■ **Task goal**:
Print out the full listing below, word for word.

■ **Provided material**:

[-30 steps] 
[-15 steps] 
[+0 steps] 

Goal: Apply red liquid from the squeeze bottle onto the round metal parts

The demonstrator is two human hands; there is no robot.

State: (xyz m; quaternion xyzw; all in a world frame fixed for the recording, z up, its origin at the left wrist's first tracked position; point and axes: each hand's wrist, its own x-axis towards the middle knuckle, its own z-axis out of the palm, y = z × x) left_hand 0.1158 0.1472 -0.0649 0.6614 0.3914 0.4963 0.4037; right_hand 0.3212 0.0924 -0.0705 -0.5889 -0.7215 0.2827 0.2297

■ **Written response**:
[-30 steps] 
[-15 steps] 
[+0 steps] 

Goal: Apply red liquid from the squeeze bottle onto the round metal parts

The demonstrator is two human hands; there is no robot.

State: (xyz m; quaternion xyzw; all in a world frame fixed for the recording, z up, its origin at the left wrist's first tracked position; point and axes: each hand's wrist, its own x-axis towards the middle knuckle, its own z-axis out of the palm, y = z × x) left_hand 0.1158 0.1472 -0.0649 0.6614 0.3914 0.4963 0.4037; right_hand 0.3212 0.0924 -0.0705 -0.5889 -0.7215 0.2827 0.2297

Nothing remains to be added to this answer.